Steps to Take for Transfers That Initially Would Appear to Give Rise to a Medicaid Penalty

1. I have seen many situations in which a parent has transferred virtually all of his or her assets to a child. If such parent goes into a nursing home within 60 months, there is a possibility of a substantial period of ineligibility.

2. One ameliorating possibility is that all transfers utilized by the child on behalf of the parent do not give rise to a penalty. The problem with such approach is that if a parent goes into a nursing home and funds are remaining, funds that have not been utilized for the parent are treated as uncompensated transfers.
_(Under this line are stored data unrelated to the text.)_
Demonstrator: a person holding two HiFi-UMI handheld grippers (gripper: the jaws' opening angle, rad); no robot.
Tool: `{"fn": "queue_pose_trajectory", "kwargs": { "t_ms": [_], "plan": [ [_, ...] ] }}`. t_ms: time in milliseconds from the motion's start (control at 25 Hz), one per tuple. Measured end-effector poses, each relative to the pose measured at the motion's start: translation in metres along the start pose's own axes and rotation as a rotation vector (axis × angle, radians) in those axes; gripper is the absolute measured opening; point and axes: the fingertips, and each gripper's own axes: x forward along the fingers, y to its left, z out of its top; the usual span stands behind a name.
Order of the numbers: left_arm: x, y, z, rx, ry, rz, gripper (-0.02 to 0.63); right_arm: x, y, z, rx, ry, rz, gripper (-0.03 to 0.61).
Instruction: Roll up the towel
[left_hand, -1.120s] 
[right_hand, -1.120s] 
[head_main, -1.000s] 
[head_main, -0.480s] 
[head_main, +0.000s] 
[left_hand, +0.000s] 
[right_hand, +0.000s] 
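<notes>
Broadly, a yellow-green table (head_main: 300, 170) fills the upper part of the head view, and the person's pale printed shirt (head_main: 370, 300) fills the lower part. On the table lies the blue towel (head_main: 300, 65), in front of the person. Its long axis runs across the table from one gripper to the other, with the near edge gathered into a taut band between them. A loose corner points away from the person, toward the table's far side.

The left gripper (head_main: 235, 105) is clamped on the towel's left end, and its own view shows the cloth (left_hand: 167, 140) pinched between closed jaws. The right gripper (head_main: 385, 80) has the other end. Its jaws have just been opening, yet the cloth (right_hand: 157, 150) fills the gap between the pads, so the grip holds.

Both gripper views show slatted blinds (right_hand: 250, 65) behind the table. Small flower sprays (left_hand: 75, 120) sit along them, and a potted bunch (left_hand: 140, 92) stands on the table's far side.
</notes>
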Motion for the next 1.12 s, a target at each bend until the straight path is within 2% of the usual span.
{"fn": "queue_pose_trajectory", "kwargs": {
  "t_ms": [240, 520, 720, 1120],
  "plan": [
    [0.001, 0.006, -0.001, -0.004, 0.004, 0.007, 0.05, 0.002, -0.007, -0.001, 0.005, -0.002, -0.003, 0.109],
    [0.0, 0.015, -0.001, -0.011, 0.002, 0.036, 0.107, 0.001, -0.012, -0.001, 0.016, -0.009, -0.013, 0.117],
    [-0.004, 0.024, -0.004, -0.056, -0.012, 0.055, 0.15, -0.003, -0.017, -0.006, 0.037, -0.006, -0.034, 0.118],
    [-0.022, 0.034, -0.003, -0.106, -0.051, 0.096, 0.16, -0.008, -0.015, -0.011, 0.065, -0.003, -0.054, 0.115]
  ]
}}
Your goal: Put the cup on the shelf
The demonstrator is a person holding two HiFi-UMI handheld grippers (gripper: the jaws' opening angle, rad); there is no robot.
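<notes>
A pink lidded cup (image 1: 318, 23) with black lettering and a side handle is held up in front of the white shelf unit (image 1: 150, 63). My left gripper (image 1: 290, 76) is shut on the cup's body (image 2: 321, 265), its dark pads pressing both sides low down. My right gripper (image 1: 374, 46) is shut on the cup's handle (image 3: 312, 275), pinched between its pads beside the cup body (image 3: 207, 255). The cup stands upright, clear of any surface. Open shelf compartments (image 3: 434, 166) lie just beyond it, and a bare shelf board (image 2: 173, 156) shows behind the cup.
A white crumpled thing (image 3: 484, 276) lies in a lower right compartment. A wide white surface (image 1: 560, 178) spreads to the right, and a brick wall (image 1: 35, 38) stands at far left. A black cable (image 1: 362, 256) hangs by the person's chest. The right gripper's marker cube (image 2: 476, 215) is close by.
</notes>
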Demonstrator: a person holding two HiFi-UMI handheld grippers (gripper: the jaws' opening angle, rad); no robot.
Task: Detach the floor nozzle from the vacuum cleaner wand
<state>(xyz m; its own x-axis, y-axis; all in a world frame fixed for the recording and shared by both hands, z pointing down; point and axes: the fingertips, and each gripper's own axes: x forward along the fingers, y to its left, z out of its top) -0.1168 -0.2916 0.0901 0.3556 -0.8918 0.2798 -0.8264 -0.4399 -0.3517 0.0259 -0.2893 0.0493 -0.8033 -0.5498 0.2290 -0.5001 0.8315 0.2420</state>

3. If a transfer is made to a child and a parent goes into a nursing home very soon thereafter, the monies can be returned to the parent either directly or through a power of attorney. That is, any monies returned undo the transfer.

An interesting example would be the gifting of a home by a single parent to a child. If the parent goes into a nursing home more than 60 months after such gift, the gift would not be subject to penalty. Of course, the child’s basis (cost) becomes the basis of the parent.

A more interesting example is the parent giving the home to a child (or possibly two children) and the parent goes into a nursing home four years later. A possible planning technique would be for the child or children to pay for the nursing home for the remainder of the 60-month period.


Disclaimer: This article does not constitute legal advice and each person may have unique facts for which legal consultation may be necessary.